HOW TO COMPLETE THIS TASK -
Please retype the listing below word for word and exclude its images.

DATASET SECTION -
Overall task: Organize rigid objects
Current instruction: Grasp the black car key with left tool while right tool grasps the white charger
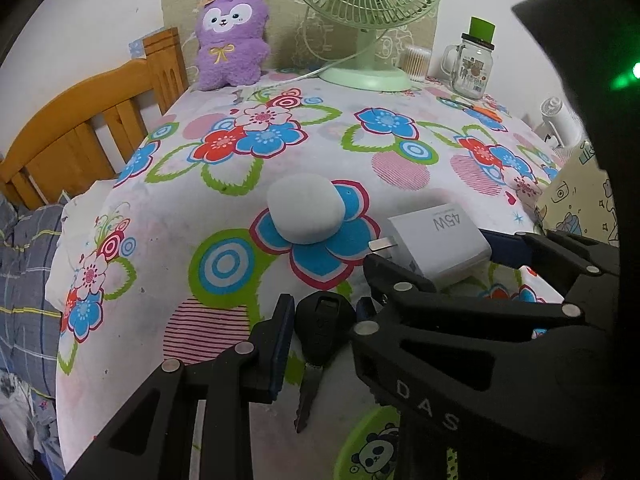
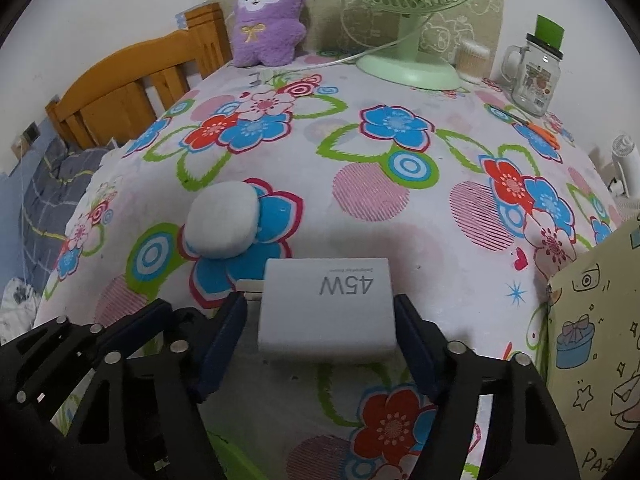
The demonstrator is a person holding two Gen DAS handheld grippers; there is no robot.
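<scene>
In the left wrist view my left gripper (image 1: pixel 326 309) is shut on a black key (image 1: pixel 320 338). The fob sits between the pads and the metal blade hangs down toward the cloth. A white 45W charger (image 2: pixel 326 312) lies flat on the flowered cloth (image 2: pixel 400 152). My right gripper (image 2: pixel 320 308) straddles it, open. The right pad is at the charger's edge, while the left pad stands slightly off beside the prongs. A round white case (image 2: pixel 222 224) rests just left of and behind the charger. A green panda plate (image 1: pixel 372 450) shows at the near edge, under the left gripper.
At the back stand a purple plush toy (image 1: pixel 230 40), a green desk fan (image 1: pixel 368 72), a box of cotton swabs (image 2: pixel 474 60) and a glass jar mug (image 2: pixel 534 76), with orange scissors (image 2: pixel 542 130) near it. A yellow cartoon box (image 2: pixel 592 340) stands at the right. A wooden headboard (image 1: pixel 80 136) borders the left.
</scene>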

REPLY TO THE TASK -
Overall task: Organize rigid objects
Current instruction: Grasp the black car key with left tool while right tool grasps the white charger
The demonstrator is a person holding two Gen DAS handheld grippers; there is no robot.
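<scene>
In the left wrist view my left gripper (image 1: pixel 326 309) is shut on a black key (image 1: pixel 320 338). The fob sits between the pads and the metal blade hangs down toward the cloth. A white 45W charger (image 2: pixel 326 312) lies flat on the flowered cloth (image 2: pixel 400 152). My right gripper (image 2: pixel 320 308) straddles it, open. The right pad is at the charger's edge, while the left pad stands slightly off beside the prongs. A round white case (image 2: pixel 222 224) rests just left of and behind the charger. A green panda plate (image 1: pixel 372 450) shows at the near edge, under the left gripper.
At the back stand a purple plush toy (image 1: pixel 230 40), a green desk fan (image 1: pixel 368 72), a box of cotton swabs (image 2: pixel 474 60) and a glass jar mug (image 2: pixel 534 76), with orange scissors (image 2: pixel 542 130) near it. A yellow cartoon box (image 2: pixel 592 340) stands at the right. A wooden headboard (image 1: pixel 80 136) borders the left.
</scene>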

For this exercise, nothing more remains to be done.